Of course the adjusted BV could be suspect as it was calculated using the CDO bond payables fair values provided by the company, and the managers indeed have an incentive to produce low figures for the liabilities from their internal models. To account for this, if we cut the adjusted BV by 40%, i.e. $10.70, assumes that it would trade 0.6x BV, i.e. $6.42, take a 50% margin of safety, i.e. $3.21. NCT closed at $3.06 yesterday after a swift tumble from slightly more than $4 together with the rest of the market (we have the usual euro crisis, long periods of market going up, housing overhang worries, etc.). So this looks like a potentially good investment.

Can the adjusted BV be fully realized at this point? It would be difficult for the management to do so due to a few factors, i) they may not be able to raise the cash required, ii) the CDO bonds payable may not be available to be prepaid. Could some external investor come in with funds to do so? Potentially yes, however the complexity of the CDOs and the need to have in-depth analysis of the assets makes it very unlikely. I am surprised that Fortress Investment Group (the manager of NCT) did not do so. I was even more surprised when I read that FIG sold 1.1M out of ~5M of their shares in NCT during 2009 (NCT was  trading around $0.25 – $3.60). This feels like a red flag especially when the sale is by an institutional investor rather than an individual.

Another thing to note is that the AFFO has turned positive this quarter to be ~$3.36 per share. NCT has also paid the accumulated dividends for its preferred shares, as well as bought back much of its preferred shares through a tender offer. That led the preferred shares (Series B, C, D) to recover much of their value lost in the GFC.

Management has shared that currently their focus is in creating liquidity. I would hope that there should not be too many sacrifices on BV to achieve that!

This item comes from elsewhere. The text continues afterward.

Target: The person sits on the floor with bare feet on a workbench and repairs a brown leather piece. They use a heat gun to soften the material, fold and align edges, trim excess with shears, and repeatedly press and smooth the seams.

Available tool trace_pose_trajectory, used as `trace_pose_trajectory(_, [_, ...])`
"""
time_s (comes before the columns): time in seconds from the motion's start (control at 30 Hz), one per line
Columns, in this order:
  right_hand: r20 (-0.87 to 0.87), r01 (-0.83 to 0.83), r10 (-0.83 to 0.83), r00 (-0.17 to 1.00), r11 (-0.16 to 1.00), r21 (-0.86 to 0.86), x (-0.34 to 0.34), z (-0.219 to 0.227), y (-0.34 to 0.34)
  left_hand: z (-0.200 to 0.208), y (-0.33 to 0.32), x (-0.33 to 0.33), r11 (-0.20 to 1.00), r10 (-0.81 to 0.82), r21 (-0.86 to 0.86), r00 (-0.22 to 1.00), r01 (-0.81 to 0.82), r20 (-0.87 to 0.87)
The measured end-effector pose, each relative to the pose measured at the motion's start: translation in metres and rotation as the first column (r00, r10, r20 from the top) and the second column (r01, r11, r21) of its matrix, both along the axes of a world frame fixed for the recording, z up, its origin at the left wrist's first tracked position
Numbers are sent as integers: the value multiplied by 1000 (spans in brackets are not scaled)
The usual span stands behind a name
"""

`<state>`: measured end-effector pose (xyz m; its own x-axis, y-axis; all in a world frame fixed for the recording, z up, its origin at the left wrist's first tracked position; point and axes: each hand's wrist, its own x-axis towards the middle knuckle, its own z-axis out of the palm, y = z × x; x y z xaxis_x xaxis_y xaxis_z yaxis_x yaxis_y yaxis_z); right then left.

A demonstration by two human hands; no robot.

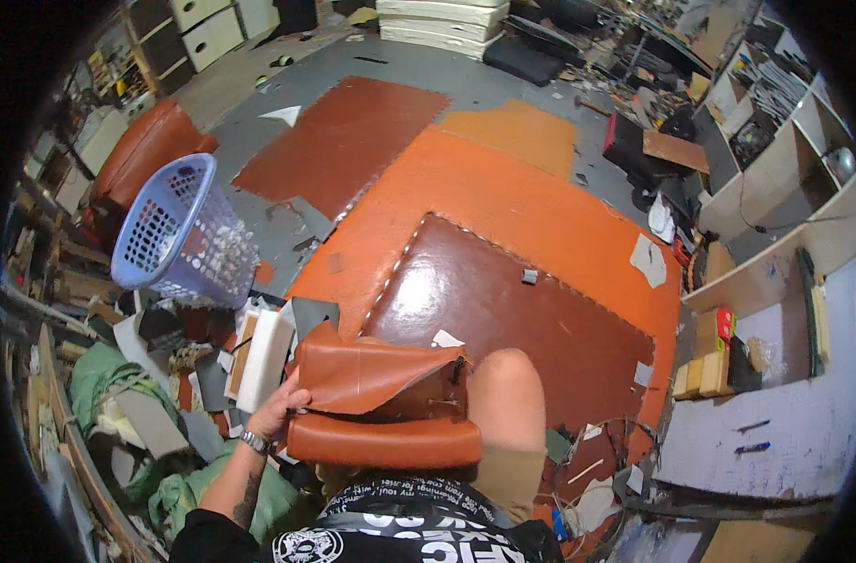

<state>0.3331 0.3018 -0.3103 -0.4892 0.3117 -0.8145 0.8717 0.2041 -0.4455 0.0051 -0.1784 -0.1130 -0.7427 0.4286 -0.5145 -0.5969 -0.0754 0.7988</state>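
Observation:
Across my lap lies a brown leather-covered padded piece [386,442], its long rounded edge toward me. A loose brown leather flap [372,371] rises from its far side, leaving a dark gap between flap and padded edge. My left hand [280,410] grips the left end of this leather, thumb and fingers at its edge; some fingers are hidden. A small black thing [458,369], too unclear to name, sits at the flap's right corner. My bare knee [508,380] is right beside it. My right hand does not show.
A blue perforated basket [186,235] stands at left, with a brown cushion [151,155] behind it. Scraps and green cloth [118,389] crowd my left side. Orange and brown sheets [512,202] cover the floor. White shelving [785,169] and a white board [775,450] stand right.

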Motion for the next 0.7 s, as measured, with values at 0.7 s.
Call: trace_pose_trajectory(0.7, [33, 100, -102, 994, 994, 53, 127, -6, -53, -126, -37, -68, 998, -66, 9, 998, 66, -2])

[Notes: FFO (Funds from Operations) starts with Net Income and adds back depreciation (non-cash, and typically real estate increases in value) and subtracting the gains on the sales of depreciating property (one-time event). AFFO (Adjusted FFO) subtracts the capital expenditures required to maintain the existing portfolio of assets (e.g. repair). The AFFO definition is not standarised and each company may calculate it differently.]